I think if genlmsg_multicast returns an error code we may need to drop
to avoid leaking. Specifically, there is at least this path:
1. Set group to a large number (that's an unconstrained public parameter)
2. We suppress drop
3. We call genlmsg_multicast
4. We call genlmsg_multicast_netns
4. We call genlmsg_multicast_netns_filtered, which does an inbounds
check for the `group`. If it is too large, it returns EINVAL without
consuming the SKB - include/net/genetlink.h:493
5. We leak the skb
However, at the same time, if we pass that check and descend into
`netlink_broadcast_filtered`, it will unconditionally consume the SKB,
and possibly return an error code in other situations.
I think this either means that we need to make the inbounds check for
groups in `genlmsg_multicast_netns_filtered` use `consume_skb(skb)`
before returning EINVAL, or we need to check the error code for EINVAL
and manually drop if we get it.

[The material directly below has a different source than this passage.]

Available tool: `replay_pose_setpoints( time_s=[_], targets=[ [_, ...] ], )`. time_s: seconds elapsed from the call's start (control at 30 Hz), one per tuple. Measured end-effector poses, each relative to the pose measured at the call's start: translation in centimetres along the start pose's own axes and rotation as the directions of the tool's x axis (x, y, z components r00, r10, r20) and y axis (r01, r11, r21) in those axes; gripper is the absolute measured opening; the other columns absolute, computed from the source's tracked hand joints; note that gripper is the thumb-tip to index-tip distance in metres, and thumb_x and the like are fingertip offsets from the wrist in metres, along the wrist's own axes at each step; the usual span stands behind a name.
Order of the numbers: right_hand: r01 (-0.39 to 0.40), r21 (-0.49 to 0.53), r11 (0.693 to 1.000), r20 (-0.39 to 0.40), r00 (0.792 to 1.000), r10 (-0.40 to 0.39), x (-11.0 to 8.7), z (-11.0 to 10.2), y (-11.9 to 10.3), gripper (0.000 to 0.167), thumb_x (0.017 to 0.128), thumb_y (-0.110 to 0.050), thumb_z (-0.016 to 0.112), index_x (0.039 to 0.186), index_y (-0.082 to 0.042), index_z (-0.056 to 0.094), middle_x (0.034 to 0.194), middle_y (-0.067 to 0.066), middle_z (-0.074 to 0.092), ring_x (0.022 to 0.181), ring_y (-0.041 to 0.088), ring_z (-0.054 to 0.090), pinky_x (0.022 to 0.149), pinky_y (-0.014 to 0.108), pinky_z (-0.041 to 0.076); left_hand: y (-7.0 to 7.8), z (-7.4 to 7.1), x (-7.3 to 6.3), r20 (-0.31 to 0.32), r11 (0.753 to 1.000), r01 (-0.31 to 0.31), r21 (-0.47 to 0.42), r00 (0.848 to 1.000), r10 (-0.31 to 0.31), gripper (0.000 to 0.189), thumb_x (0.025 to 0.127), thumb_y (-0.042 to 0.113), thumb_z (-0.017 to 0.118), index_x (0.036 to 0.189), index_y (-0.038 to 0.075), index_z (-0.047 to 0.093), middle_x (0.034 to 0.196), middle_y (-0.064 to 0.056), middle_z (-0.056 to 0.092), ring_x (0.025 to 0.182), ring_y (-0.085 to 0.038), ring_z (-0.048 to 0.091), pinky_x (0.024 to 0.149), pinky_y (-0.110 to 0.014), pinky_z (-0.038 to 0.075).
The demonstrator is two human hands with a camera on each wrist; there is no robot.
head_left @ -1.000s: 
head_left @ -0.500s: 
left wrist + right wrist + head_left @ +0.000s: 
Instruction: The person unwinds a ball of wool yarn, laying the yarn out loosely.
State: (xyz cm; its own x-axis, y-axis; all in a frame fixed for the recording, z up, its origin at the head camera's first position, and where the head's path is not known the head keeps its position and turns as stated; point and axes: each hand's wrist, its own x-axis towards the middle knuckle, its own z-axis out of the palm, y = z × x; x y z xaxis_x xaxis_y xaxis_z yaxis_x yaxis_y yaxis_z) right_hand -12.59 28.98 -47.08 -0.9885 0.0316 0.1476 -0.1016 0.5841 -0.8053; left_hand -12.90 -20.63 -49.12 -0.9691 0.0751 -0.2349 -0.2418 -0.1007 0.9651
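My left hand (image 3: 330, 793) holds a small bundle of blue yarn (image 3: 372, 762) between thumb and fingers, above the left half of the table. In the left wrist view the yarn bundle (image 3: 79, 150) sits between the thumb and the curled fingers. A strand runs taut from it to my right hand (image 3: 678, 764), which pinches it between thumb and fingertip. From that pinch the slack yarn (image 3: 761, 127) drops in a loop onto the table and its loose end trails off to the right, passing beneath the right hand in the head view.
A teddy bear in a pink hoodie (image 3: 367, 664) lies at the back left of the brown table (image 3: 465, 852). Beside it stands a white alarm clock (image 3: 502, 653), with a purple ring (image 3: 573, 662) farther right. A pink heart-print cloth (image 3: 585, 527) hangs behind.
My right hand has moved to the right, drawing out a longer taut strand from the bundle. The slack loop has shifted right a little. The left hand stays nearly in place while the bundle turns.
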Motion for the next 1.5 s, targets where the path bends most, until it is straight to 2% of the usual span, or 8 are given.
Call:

The second one seems kind of janky
because `genlmsg_multicast` doesn't document that its free-behavior
differs for different error codes.
> + unsafe {
> + bindings::genlmsg_end(me.skb.skb.as_ptr(), me.hdr.as_ptr());
> + to_result(bindings::genlmsg_multicast(
> + family.as_raw(),
> + me.skb.skb.as_ptr(),
> + portid,
> + group,
> + flags.as_raw(),
> + ))
> + }
> + }
> +}
> +impl Drop for GenlMsg {
> + fn drop(&mut self) {
> + // SAFETY: The `hdr` pointer references the header of this generic netlink message.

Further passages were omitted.